Abstract

To establish whether the predictions of the extended optional infinitive (EOI) hypothesis (Rice, Wexler, & Cleave, 1995) hold for the language of Afrikaans-speaking children with specific language impairment (SLI) and whether tense marking is a possible clinical marker of SLI in Afrikaans. Production of tense morphology was examined in 3 groups of Afrikaans-speaking children-15 with SLI who were 6 years old, 15 typically developing (TD) 4-year-olds matched on mean length of utterance, and 15 TD 6-year-olds-using both elicited and spontaneously produced verb forms. On the sentence completion task, children with SLI fared on par with 4-year-olds and worse than age-matched peers. However, in terms of spontaneous production of morphemes pertaining to tense, children with SLI fared worse than both TD groups.
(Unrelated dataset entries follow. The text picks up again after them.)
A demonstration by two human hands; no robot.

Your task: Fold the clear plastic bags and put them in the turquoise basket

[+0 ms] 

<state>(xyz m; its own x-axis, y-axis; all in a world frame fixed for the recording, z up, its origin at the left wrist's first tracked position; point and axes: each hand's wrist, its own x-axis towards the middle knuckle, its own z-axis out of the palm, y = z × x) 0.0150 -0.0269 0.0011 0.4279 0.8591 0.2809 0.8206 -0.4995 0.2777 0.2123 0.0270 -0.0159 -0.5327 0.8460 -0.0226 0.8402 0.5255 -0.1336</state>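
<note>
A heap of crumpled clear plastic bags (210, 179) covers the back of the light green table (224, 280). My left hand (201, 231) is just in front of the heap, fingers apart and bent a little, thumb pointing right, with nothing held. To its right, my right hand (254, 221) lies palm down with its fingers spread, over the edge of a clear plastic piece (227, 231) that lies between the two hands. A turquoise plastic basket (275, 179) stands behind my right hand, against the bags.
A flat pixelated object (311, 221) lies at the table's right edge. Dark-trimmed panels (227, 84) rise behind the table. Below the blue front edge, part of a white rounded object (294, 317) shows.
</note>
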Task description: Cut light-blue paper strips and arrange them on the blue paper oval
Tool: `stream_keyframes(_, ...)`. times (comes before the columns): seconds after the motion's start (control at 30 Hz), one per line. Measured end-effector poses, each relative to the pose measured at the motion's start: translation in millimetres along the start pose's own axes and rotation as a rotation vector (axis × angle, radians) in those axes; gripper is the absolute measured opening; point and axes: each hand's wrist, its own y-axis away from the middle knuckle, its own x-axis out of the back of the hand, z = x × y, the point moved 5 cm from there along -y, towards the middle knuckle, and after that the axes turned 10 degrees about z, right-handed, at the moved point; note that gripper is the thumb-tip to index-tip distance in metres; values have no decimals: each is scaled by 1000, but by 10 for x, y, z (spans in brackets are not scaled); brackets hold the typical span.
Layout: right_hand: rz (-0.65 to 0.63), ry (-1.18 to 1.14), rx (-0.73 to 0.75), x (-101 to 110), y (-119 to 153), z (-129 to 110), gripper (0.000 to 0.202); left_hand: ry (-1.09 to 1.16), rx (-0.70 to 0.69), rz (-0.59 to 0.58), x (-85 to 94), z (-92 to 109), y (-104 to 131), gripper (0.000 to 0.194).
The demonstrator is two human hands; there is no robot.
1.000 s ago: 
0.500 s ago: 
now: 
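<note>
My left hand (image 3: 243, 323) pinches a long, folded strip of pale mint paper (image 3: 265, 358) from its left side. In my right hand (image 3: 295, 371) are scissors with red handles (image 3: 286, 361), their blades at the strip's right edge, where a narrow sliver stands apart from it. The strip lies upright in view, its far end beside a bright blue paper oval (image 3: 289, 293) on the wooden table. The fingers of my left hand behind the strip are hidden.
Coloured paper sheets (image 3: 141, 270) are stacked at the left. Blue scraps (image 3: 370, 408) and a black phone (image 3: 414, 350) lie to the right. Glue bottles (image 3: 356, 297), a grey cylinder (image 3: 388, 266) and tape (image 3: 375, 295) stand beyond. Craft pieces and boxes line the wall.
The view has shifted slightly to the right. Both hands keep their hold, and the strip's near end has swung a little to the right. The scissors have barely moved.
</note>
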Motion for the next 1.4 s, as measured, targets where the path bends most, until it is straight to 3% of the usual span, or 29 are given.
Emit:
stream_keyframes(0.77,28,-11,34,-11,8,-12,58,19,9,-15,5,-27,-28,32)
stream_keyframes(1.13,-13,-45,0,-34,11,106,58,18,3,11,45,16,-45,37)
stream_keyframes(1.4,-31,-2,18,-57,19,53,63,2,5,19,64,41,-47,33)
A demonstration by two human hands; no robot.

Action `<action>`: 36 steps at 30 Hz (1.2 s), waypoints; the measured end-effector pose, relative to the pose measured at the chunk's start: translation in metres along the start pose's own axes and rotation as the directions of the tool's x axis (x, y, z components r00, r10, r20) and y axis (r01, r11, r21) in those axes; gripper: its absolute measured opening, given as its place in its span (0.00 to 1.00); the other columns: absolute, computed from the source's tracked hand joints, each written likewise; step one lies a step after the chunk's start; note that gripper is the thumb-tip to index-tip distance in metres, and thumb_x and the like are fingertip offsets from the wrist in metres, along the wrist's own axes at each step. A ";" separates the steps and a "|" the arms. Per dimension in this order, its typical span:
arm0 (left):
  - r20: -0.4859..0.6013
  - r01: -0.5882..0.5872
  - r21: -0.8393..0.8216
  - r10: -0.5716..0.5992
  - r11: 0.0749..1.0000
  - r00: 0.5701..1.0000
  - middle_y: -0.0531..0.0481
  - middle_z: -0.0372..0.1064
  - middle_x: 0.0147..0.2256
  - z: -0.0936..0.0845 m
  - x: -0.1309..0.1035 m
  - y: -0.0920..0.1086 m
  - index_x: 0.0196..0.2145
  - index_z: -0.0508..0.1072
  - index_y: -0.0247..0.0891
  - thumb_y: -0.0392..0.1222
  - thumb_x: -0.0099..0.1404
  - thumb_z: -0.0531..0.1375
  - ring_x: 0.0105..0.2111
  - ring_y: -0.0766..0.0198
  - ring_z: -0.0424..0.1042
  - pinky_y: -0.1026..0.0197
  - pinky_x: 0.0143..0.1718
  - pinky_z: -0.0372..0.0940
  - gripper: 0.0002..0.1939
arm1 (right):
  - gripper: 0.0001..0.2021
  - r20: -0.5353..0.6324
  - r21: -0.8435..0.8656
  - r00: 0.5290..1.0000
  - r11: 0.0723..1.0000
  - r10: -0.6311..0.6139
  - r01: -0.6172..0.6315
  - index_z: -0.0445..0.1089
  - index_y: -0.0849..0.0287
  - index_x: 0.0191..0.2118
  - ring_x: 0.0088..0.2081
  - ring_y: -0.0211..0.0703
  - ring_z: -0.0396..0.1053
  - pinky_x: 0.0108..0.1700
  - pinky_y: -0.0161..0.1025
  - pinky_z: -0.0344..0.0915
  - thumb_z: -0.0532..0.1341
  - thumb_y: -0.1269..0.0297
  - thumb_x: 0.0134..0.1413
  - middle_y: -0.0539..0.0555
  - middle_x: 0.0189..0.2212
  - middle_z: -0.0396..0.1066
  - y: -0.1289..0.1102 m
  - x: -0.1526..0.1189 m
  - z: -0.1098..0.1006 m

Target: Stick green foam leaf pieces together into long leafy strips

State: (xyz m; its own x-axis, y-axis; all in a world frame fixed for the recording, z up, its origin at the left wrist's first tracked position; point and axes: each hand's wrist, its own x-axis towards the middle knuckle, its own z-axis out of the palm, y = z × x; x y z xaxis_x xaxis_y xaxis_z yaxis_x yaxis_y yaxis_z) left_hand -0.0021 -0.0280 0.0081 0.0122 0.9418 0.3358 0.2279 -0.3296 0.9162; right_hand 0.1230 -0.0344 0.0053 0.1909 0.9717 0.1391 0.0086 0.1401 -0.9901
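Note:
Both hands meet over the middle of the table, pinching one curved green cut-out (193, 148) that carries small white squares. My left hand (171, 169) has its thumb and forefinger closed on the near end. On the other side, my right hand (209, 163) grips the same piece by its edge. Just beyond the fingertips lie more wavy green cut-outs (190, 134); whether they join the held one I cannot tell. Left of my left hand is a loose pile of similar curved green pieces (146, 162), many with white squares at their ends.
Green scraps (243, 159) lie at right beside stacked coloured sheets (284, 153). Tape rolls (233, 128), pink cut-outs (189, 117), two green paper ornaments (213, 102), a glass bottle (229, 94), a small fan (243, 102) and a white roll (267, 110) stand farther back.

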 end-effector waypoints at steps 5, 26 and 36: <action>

Furthermore, children with SLI mostly made the same types of errors as 4-year-olds, although some errors were unique to the SLI group. Most errors entailed omissions, of modal and temporal auxiliaries as well as of copula be. The errors offer support for the EOI hypothesis. Tense marking has the potential to be a clinical marker of SLI in Afrikaans, but further research with larger groups of Afrikaans-speaking children, including children of other ages, is needed to confirm this.